◆ Directions for this task
Some of the lines below need repeating. Reproduce exactly those between the lines holding "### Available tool" and "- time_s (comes", inclusive.

━━━ Collected material

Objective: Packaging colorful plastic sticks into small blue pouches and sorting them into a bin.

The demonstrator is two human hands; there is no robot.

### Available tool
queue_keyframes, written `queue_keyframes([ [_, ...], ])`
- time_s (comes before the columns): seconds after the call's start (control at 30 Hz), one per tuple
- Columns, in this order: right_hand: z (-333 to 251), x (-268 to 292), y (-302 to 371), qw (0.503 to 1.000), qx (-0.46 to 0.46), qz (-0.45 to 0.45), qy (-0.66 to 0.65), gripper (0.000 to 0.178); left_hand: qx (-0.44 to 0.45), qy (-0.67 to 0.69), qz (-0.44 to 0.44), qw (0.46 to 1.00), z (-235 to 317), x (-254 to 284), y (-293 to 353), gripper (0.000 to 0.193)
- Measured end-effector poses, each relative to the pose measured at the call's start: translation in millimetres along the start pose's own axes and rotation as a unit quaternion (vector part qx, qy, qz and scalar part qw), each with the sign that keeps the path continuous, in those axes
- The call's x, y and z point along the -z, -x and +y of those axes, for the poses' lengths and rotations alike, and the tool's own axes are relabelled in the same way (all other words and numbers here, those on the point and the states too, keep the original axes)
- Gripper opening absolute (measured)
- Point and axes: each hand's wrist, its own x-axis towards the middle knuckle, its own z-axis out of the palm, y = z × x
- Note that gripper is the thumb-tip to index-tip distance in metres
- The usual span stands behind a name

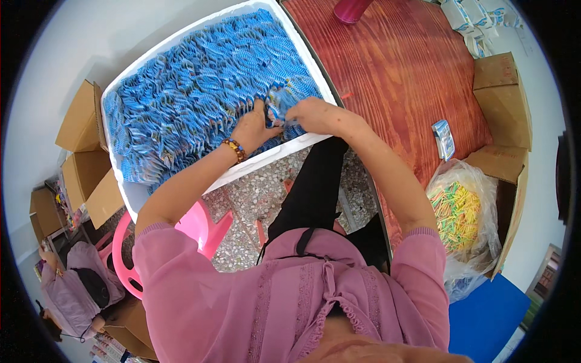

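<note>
Both hands work at the near edge of a large white foam box (130,193) packed with rows of small blue packets (193,91). The left hand (253,126) lies flat on the packets with its fingers curled down into them, gripping a bunch just under its fingertips; a beaded bracelet (235,149) sits on that wrist. The right hand (313,115) is just beside it, fingers closed around a few blue packets between the two hands, touching the same cluster. Beyond the right fingers stretches a reddish wooden table (393,72), where one loose blue packet (443,138) lies well apart. Farther right, a clear plastic bag of yellow and green sticks (458,209) rests in a cardboard box (511,175). A pink plastic stool (200,227) stands below the left forearm
</note>
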Motion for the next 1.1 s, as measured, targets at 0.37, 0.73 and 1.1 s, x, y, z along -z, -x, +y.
queue_keyframes([
  [0.37, -20.6, 41.1, 15.1, 0.999, -0.029, -0.006, -0.036, 0.024, 0.005, 0.003, 0.006, 1.0, 2.0, 1.4, 0.1, 0.085],
  [0.73, -8.1, -0.9, -3.2, 0.995, -0.026, 0.02, 0.099, 0.018, -0.027, 0.02, 0.008, 0.999, 2.2, 12.3, 7.8, 0.076],
  [1.1, -18.7, 10.5, -0.8, 0.996, -0.061, -0.061, -0.021, 0.028, 0.009, 0.063, 0.034, 0.997, -6.9, 4.1, 3.9, 0.071],
])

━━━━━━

◆ Result of the exercise
### Available tool
queue_keyframes, written `queue_keyframes([ [_, ...], ])`
- time_s (comes before the columns): seconds after the call's start (control at 30 Hz), one per tuple

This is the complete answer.